Truly understanding logistic regression - Part 3

In this post, we will outline the process of training the logistic regression algorithm.

In the previous post, we discussed that logistic regression involves stipulating that the outcome $C$ is a linear function of the features $x$ within the sigmoid's argument.

$$P(C|x)=\sigma(Wx+b)$$

Now, let's explore how to calculate the introduced parameters ($W$ and $b$). To illustrate these concepts, we will assume binary classification with classes $C_{1}$ and $C_{2}$, with the training dataset $D$ comprising $N$ records ($x_{1}$, ..., $x_{N}$), each encompassing $K$ features (observed variables).

Introducing the cost function

We will assume that the training data is independent and identically distributed, implying that each data point is statistically independent of the others and originates from the same probability distribution. Each observation is presumed to be drawn independently from this common underlying probability distribution. As a consequence, the joint probability is the product of the individual probabilities.

$$P(x_{1},...,x_{N})=P(x_{1})...P(x_{N})=\displaystyle\prod_{i=1}^NP(x_{i})$$

Let $i \in [1, N]$. If $x_{i}$ belongs to class $C_{1}$, then we have $P(x_{i})=P(C_{1}|x_{i})$. Otherwise, if $x_{i}$ belongs to class $C_{2}$, we have $P(x_{i})=P(C_{2}|x_{i})=1-P(C_{1}|x_{i})$. In all cases, we can express that $P(x_{i})=P(C_{1}|x_{i})^{t_{i}}(1-P(C_{1}|x_{i})^{1-t_{i}}$ where $t_{i}=1$ if $x_{i}$ belongs to class $C_{1}$ and $t_{i}=0$ if $x_{i}$ belongs to class $C_{2}$.

$$P(x_{1},...,x_{N})=\displaystyle\prod_{i=1}^NP(C_{1}|x_{i})^{t_{i}}(1-P(C_{1}|x_{i})^{1-t_{i}})$$

Information

This quantity is referred to as the likelihood.

The objective now is to maximize the likelihood. To avoid issues with underflows, it is common to work with the logarithm of this quantity. Since the logarithm function is monotonically increasing, it does not affect the optimization. The cost function $E(W)$ is then defined as the negation, and the goal is to minimize this quantity.

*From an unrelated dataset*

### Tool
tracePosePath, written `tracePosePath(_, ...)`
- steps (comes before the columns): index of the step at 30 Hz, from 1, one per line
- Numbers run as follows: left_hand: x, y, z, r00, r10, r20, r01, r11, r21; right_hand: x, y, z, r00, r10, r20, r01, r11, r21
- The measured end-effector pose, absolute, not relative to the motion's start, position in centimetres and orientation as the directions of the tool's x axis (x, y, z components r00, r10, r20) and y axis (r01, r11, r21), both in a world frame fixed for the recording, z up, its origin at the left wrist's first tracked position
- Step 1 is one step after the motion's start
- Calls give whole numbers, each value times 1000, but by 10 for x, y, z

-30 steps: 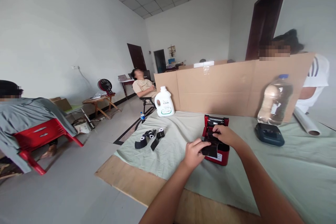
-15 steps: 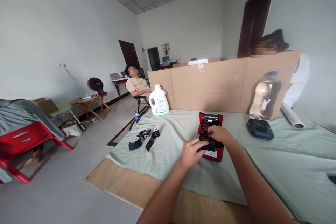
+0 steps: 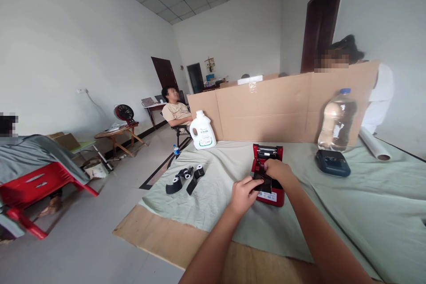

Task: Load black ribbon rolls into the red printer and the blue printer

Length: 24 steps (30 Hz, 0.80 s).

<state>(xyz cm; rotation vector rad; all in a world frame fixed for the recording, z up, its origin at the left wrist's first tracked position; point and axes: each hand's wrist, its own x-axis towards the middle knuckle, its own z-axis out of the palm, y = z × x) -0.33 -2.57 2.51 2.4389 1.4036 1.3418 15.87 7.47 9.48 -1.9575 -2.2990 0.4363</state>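
Note:
A red and black label printer (image 3: 278,199) stands with its lid up on the green cloth (image 3: 226,186), straight ahead of me. My left hand (image 3: 244,195) is at its front left, fingers closed on a dark, shiny piece of ribbon film (image 3: 265,185) that lies across the printer's front. From the right, my right hand (image 3: 278,171) reaches into the opened printer. Its fingers are curled inside, and what they grip is hidden. Several black ribbon rolls with white cores (image 3: 199,167) lie loose to the left, with strips unwound.
Behind the printer stands a cardboard panel (image 3: 259,115). A white jug (image 3: 203,131) is at the back left. A large clear bottle (image 3: 337,120), a dark blue device (image 3: 333,163) and a white roll (image 3: 376,144) are at right. Other people sit beyond the table.
The camera view has shifted slightly, bringing more of the left side into view. Both hands keep nearly the same place at the printer, with only slight finger movement.

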Motion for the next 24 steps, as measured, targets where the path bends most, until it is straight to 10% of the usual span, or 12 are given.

$$E(W)=-\ln{\displaystyle\prod_{i=1}^NP(C_{1}|x_{i})^{t_{i}}(1-P(C_{1}|x_{i})^{1-t_{i}})}$$

$$\boxed{E(W)=-\displaystyle\sum_{i=1}^N(t_{i}\ln{P(C_{1}|x_{i})}+(1-t_{i})\ln(1-P(C_{1}|x_{i})))}$$

Minimizing the cost function

What we aim to do now is minimize the cost function. There are various methods for achieving this, such as different variants of gradient descent. In this post, we will choose to leverage the Newton-Raphson method by observing that minimizing $E$ involves nullifying its gradient.

$$\nabla E(w)=0$$

In this approach, we turn to the task of identifying the roots of a non-linear equation, and it is in this context that the Newton-Raphson method becomes instrumental.

Very important

Several optimization algorithms are possible, and the most commonly used ones are probably variants of gradient descent (such as stochastic gradient descent, conjugate gradient). Here, we present a method that leverages the Newton-Raphson algorithm.

For a comprehensive exploration of the topic, we recommend consulting the following textbook.

Numerical Optimization (Nocedal, Wright)

What is the Newton-Raphson method ?

Information

While the Newton-Raphson method is not inherently challenging to grasp, complications can arise, and a rigorous examination of its convergence is far from trivial (see Wikipedia). For those proficient in French, further details can be found in Introduction à l'analyse numérique matricielle et à l'optimisation. Nevertheless, in practical scenarios, the sufficient conditions are often satisfied, and a perfect understanding of these intricacies may not be necessary.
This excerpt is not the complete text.